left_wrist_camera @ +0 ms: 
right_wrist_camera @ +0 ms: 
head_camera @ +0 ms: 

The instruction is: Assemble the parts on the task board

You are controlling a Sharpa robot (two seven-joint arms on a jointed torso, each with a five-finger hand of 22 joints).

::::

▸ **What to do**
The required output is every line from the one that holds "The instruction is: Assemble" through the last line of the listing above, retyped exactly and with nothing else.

▸ **Answer to this exercise**
The instruction is: Assemble the parts on the task board

You are controlling a Sharpa robot (two seven-joint arms on a jointed torso, each with a five-finger hand of 22 joints).

Nothing remains to add to the answer.